Also, we calculated total damage, by summing up property and crop damages. We interpreted the “exp” columns as expontents to the 10 power.

##  Convert symbols to 0, B = billion, K = thousand, M = million, H = hundred.  Do this for Property.
storm1993$PROPDMGEXP <- gsub("+",0,storm1993$PROPDMGEXP,fixed=TRUE)
storm1993$PROPDMGEXP <- gsub("?",0,storm1993$PROPDMGEXP,fixed=TRUE)
storm1993$PROPDMGEXP <- gsub("-",0,storm1993$PROPDMGEXP,fixed=TRUE)
storm1993$PROPDMGEXP <- gsub("B",9,storm1993$PROPDMGEXP,ignore.case=TRUE)
storm1993$PROPDMGEXP <- gsub("K",3,storm1993$PROPDMGEXP,ignore.case=TRUE)
storm1993$PROPDMGEXP <- gsub("M",6,storm1993$PROPDMGEXP,ignore.case=TRUE)
storm1993$PROPDMGEXP <- gsub("H",2,storm1993$PROPDMGEXP,ignore.case=TRUE)
storm1993$PROPDMGEXP <- as.integer(storm1993$PROPDMGEXP)
storm1993$PROPDMGEXP <- as.integer(storm1993$PROPDMGEXP)
storm1993$PROPDMGEXP[is.na(storm1993$PROPDMGEXP)] <- 0

##  And do same for Crop Exponent
storm1993$CROPDMGEXP <- gsub("+",0,storm1993$PROPDMGEXP,fixed=TRUE)
storm1993$CROPDMGEXP <- gsub("?",0,storm1993$PROPDMGEXP,fixed=TRUE)
storm1993$CROPDMGEXP <- gsub("-",0,storm1993$PROPDMGEXP,fixed=TRUE)
storm1993$CROPDMGEXP <- gsub("B",9,storm1993$PROPDMGEXP,ignore.case=TRUE)
storm1993$CROPDMGEXP <- gsub("K",3,storm1993$PROPDMGEXP,ignore.case=TRUE)
storm1993$CROPDMGEXP <- gsub("M",6,storm1993$PROPDMGEXP,ignore.case=TRUE)
storm1993$CROPDMGEXP <- gsub("H",2,storm1993$PROPDMGEXP,ignore.case=TRUE)
storm1993$CROPDMGEXP <- as.integer(storm1993$PROPDMGEXP)
storm1993$CROPDMGEXP <- as.integer(storm1993$PROPDMGEXP)
storm1993$CROPDMGEXP[is.na(storm1993$PROPDMGEXP)] <- 0

## Caculate total damages as sum of property and crops.  Add as column to the dataset.
totdmg <- storm1993$PROPDMG*(10^storm1993$PROPDMGEXP) + storm1993$CROPDMG*(10^storm1993$CROPDMGEXP)
storm1993 <- cbind(storm1993,totdmg)

Results

Now, lets take a look at Fatalities, Injuries and Total Damages by major Event Type.

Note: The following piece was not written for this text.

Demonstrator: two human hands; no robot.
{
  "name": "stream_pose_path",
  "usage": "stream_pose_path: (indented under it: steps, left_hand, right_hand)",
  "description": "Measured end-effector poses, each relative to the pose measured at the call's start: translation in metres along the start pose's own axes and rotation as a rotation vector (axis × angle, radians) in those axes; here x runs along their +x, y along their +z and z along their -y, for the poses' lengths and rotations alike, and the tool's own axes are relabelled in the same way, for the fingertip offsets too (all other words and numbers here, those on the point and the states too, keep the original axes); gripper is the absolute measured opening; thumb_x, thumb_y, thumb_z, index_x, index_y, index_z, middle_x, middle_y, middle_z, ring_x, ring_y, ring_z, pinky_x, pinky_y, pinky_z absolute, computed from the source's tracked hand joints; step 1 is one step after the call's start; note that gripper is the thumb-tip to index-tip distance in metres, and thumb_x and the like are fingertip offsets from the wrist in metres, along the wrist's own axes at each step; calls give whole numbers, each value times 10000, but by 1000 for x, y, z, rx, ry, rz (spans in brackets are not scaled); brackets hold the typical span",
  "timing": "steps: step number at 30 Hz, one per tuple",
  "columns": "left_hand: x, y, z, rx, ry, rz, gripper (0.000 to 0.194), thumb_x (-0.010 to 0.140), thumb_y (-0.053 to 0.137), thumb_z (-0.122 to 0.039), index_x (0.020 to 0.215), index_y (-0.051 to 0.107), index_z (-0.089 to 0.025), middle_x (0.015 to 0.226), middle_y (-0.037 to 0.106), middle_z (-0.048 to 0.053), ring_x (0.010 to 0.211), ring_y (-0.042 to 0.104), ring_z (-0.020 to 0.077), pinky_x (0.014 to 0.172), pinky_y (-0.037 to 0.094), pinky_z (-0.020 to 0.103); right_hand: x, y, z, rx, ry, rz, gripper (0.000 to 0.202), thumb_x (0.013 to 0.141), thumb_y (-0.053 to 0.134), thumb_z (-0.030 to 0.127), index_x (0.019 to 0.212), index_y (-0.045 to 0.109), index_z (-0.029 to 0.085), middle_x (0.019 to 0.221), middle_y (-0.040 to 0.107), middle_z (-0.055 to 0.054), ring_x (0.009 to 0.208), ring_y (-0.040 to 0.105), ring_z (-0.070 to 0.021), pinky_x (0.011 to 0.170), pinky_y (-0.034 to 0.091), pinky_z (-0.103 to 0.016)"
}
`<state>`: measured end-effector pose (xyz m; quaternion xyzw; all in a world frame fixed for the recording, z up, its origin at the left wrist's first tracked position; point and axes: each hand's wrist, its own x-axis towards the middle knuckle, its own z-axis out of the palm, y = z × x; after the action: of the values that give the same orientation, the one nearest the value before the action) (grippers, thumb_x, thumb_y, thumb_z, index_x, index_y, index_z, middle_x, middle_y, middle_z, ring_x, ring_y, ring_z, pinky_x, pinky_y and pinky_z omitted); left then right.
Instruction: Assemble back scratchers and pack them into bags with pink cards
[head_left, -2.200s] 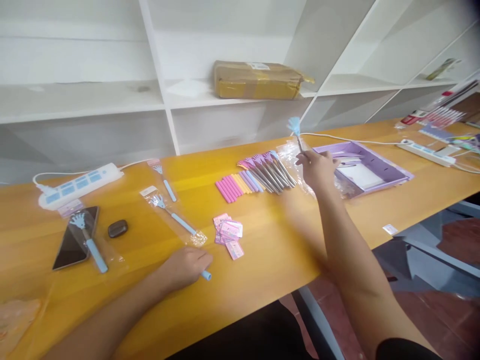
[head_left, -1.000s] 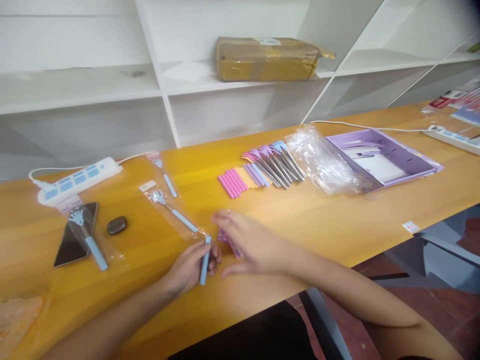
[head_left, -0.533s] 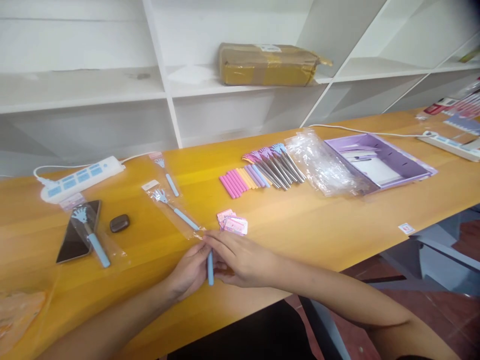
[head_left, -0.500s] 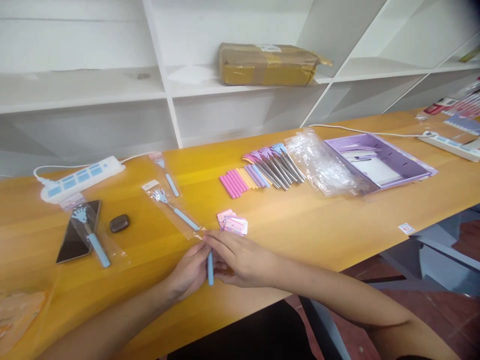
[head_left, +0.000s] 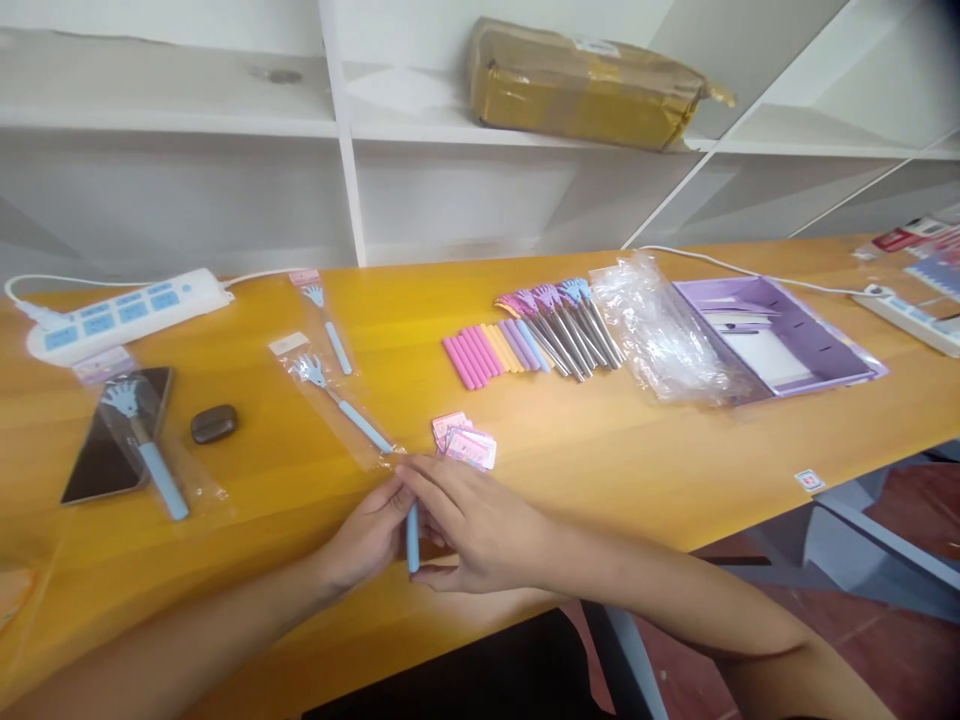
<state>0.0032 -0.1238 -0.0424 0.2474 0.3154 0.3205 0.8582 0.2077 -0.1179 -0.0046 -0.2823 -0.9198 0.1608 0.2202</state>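
Note:
A light blue back scratcher handle (head_left: pixel 412 540) points down toward me between my hands at the table's near side. My left hand (head_left: pixel 375 535) is closed around its upper part. My right hand (head_left: pixel 472 525) wraps over it from the other side, thumb near the lower end. Whatever joins the handle's upper end is hidden by my fingers. Just beyond my hands lies a bagged blue back scratcher (head_left: pixel 364 427), with a second bagged back scratcher (head_left: pixel 337 347) farther back. Pink printed cards (head_left: pixel 471 447) lie in a small pile beyond my right hand.
Coloured handle sleeves (head_left: pixel 480 357) lie in a row beside metal-rod back scratchers (head_left: pixel 574 330), clear plastic bags (head_left: pixel 660 335) and a purple box (head_left: pixel 832 355). At left are a power strip (head_left: pixel 120 318), earbud case (head_left: pixel 214 424), phone (head_left: pixel 97 450) and another bagged back scratcher (head_left: pixel 161 480).
The view has tilted down and shifted slightly. My right thumb has moved to the handle's lower end, and both hands still hold the handle.

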Motion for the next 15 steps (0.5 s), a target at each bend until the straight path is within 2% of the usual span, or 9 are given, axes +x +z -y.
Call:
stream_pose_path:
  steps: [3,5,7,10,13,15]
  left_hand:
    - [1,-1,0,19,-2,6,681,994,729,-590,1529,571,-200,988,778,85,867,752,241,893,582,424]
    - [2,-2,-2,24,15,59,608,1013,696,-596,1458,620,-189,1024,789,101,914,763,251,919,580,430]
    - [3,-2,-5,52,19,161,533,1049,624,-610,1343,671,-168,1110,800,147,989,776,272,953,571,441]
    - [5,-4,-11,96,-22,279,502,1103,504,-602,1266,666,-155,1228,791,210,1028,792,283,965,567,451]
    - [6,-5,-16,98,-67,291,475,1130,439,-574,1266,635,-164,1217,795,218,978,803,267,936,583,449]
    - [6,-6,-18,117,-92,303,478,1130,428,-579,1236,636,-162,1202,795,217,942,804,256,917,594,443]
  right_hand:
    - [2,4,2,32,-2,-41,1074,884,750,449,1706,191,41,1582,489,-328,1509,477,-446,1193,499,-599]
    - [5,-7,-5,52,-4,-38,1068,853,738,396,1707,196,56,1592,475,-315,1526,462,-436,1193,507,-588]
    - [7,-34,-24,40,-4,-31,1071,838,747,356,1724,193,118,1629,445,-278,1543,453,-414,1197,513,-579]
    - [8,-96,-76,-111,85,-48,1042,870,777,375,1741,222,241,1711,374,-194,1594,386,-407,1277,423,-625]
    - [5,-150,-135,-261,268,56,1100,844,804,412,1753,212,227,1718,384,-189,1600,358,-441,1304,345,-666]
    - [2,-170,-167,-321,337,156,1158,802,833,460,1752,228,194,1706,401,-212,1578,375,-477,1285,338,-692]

Here is a bar chart of Fatalities by major Event Type. The Events on the left caused the most fatalities.

##  Aggregate fatalities by major Event Type
fatalities <- setNames(aggregate(storm1993$FATALITIES,list(event=storm1993$evcat),sum),c("evcat","fatalities"))

##  Order by fatalities descending
fatalities <- fatalities[order(fatalities$fatalities,decreasing=TRUE),]

##  Plot fatalities by major Event Type
library(ggplot2)
g <- ggplot(fatalities,aes(x=evcat,y=fatalities)) + geom_bar(stat="identity") + scale_x_discrete(limits=fatalities$evcat) + theme(axis.text.x = element_text(angle = 90, hjust = 1)) + labs(y="Fatalities",title="Fatalities by Event Type\n(Since 1993)",x="Major Event Types")
g

Here is a bar chart of Injuries by major Event Type. Note that we keep the Event Category in the same order as for Fatalities to ease comparison.

##  Aggregate Injuries by major Event Type
injuries <- setNames(aggregate(storm1993$INJURIES,list(event=storm1993$evcat),sum),c("evcat","injuries"))

##  Plot injuries by major Event Type.   
q <- ggplot(injuries,aes(x=evcat,y=injuries)) + geom_bar(stat="identity") + scale_x_discrete(limits=fatalities$evcat) + theme(axis.text.x = element_text(angle = 90, hjust = 1)) + labs(y="Injuries",title="Injuries by Event Type\n(Since 1993)",x="Major Event Types")
q

Here is a bar chart of Total Damages by major Event Type. Note that we keep the Event Category in the same order as for Fatalities and Injuriies to ease comparison. We see that Hurricane (Typhoon) events cause the most property and crop damage.

dmg  <- setNames(aggregate(storm1993$totdmg,list(event=storm1993$evcat),sum),c("evcat","damages"))

dmg <- dmg[order(dmg$damages,decreasing=TRUE),]

k <- ggplot(dmg,aes(x=evcat,y=damages/10^9)) + geom_bar(stat="identity") + scale_x_discrete(limits=fatalities$evcat) + theme(axis.text.x = element_text(angle = 90, hjust = 1)) + labs(y="Total Damages in $Billions",title="Property & Crop Damages by Event Type\n(Since 1993)",x="Major Event Types")
k